---- Raw data

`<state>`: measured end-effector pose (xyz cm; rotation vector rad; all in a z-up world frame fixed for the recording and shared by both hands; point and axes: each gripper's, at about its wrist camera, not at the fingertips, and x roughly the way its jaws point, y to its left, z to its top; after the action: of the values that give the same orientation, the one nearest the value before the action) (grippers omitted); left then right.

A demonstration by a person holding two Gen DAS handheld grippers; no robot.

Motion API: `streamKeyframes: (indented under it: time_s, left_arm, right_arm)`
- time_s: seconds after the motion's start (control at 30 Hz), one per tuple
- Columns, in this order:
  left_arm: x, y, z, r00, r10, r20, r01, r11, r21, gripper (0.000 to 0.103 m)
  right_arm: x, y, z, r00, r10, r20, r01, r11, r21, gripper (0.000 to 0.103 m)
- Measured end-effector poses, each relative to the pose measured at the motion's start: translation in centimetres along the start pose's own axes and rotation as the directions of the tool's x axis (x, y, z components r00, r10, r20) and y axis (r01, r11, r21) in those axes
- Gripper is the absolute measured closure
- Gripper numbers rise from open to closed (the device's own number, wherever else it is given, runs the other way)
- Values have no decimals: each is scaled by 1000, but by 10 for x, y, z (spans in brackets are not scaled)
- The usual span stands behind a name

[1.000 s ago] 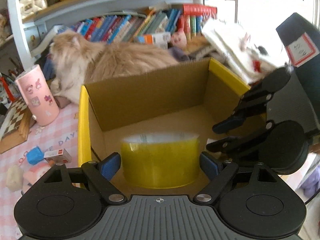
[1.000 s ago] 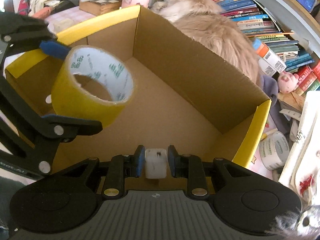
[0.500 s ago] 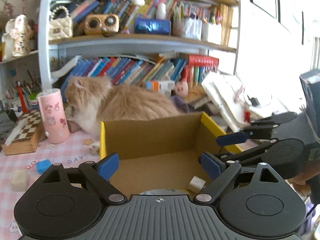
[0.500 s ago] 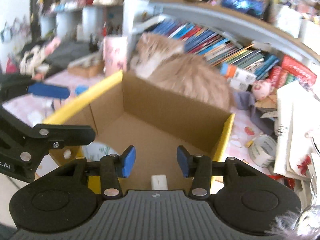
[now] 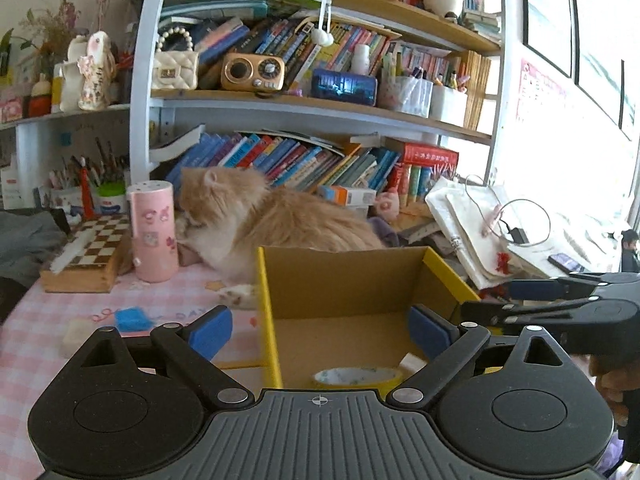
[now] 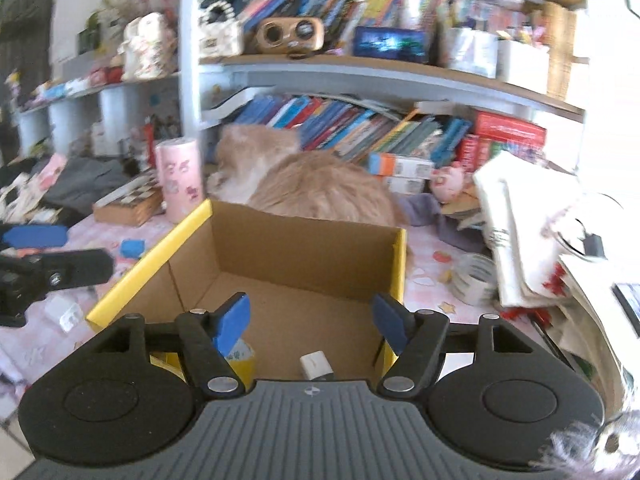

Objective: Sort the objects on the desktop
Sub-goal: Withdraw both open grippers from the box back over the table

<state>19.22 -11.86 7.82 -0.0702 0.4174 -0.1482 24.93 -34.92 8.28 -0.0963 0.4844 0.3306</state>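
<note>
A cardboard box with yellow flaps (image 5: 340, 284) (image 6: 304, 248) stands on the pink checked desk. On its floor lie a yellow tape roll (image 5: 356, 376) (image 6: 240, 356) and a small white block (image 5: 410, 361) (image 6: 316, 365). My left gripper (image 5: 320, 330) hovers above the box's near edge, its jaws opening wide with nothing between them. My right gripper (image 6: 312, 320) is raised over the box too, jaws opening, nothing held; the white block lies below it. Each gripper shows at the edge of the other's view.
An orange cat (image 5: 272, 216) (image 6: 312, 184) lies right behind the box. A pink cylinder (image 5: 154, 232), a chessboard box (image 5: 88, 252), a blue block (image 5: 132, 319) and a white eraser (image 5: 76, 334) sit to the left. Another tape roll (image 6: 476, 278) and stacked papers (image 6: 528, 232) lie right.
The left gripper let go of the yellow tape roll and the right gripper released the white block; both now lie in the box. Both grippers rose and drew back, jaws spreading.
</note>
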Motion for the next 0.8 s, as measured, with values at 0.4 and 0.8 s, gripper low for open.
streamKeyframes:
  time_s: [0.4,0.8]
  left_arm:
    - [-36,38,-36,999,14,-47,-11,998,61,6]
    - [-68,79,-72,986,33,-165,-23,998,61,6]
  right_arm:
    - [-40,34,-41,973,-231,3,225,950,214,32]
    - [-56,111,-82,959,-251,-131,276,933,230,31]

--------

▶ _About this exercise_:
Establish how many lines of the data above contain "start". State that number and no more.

▶ _Task answer_:
2